The US Attorney General, Loretta Lynch, announced that transcripts would be released of the 911 calls Mateen made to the police. She was asked by CNN “Did he talk about his feelings about gay Americans?” She replied: “You know, he didn’t get into that. And so we’re still exploring why he chose this particular place to attack.”
If homophobia was Mateen’s intended message behind this attack, he didn’t make it clear in his declarations that we have available.
Is the American Muslim Community to Blame for Homophobia in the United States?
It is being argued quite hypocritically by many of the right-wing in America, that the Muslim minority of America is failing to assimilate into America and causing intolerance of LGBT people.

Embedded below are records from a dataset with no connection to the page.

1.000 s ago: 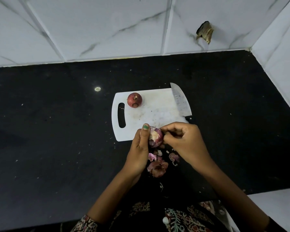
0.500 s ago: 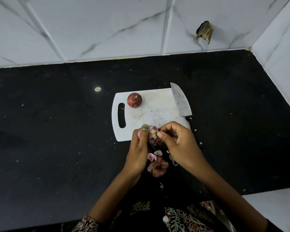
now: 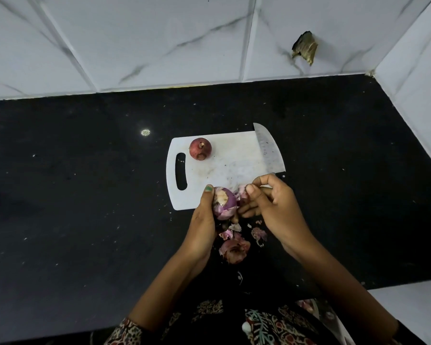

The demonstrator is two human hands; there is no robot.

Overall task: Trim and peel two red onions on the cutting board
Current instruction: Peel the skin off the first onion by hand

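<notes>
Now | left hand [image 3: 204, 220] grips onion [image 3: 224, 202] | right hand [image 3: 274, 205] pinches skin [image 3: 241, 191] | writing: unseen

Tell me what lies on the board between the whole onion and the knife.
Nothing: in the head view, the board is bare, only lightly stained, between the onion and the knife.

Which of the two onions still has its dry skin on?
The onion on the cutting board, near the handle slot: dark red, untouched. The onion in the left hand shows pale purple flesh, partly peeled.
</notes>
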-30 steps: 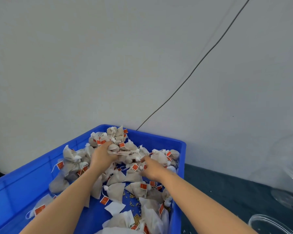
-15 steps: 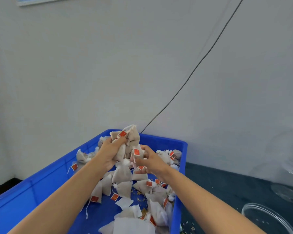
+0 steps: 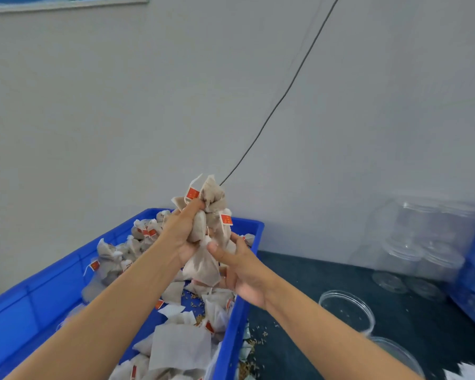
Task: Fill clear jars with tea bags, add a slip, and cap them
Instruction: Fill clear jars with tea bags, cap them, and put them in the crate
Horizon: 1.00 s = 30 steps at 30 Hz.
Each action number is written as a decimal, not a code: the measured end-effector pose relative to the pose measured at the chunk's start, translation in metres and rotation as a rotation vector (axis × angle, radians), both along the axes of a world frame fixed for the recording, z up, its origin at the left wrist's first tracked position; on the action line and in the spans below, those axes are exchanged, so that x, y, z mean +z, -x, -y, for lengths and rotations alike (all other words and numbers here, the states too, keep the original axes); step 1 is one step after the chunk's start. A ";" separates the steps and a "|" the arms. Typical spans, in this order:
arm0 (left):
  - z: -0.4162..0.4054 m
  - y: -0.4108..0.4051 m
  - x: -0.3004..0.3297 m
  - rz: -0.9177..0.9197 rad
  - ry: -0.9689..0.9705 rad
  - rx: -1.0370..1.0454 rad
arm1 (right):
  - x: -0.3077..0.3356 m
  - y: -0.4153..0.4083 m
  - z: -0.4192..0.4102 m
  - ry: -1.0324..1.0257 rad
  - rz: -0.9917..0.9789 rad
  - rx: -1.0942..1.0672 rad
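Above the far end of the blue crate (image 3: pixel 39 305), both hands are raised together around one bunch of tea bags (image 3: pixel 207 231). Left hand (image 3: pixel 183 237): fingers curled round the bunch from the left, thumb up by a red tag. Right hand (image 3: pixel 240 266): cupped under and against the bunch from the right, thumb pressed on a hanging bag. Loose tea bags (image 3: pixel 115 256) lie heaped in the crate below. Open clear jar (image 3: pixel 346 311) stands on the dark table (image 3: pixel 299 275), right of the crate, well apart from the bunch. Stacked clear jars (image 3: pixel 422 242) stand against the wall. Spilled grains (image 3: pixel 258 338) lie beside the crate.
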<state>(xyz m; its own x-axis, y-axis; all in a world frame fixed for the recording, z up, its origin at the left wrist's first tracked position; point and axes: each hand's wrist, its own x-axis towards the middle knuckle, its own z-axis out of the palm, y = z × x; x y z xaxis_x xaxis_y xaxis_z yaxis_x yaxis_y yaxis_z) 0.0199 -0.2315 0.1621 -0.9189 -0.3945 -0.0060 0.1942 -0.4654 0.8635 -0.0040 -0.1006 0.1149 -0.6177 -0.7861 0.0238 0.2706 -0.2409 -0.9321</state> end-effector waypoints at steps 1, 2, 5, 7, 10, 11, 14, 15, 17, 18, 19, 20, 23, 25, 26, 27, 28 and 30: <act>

The media reported the story of a Muslim speaker visiting Mateen’s mosque and denouncing homosexuality, but this simply doesn’t fit with Mateen’s reported tendencies for violence and web-searches for I.S propaganda which pre-exist the speaker’s mosque visit.
The act of violence which occurred in an Orlando gay club is portrayed as evidence that the Muslim community is not ‘assimilated’ with the rest of American society. Leaving aside the ideologically loaded label ‘assimilation’ for a second, it should be clearly pointed out that anyone who knows the American context knows that in many parts of the USA, there is a pre-existing strong antipathy to individuals who have same-sex attraction or who identify themselves as a member of the Lesbian, Gay, Bisexual and Transgender (LGBT) community.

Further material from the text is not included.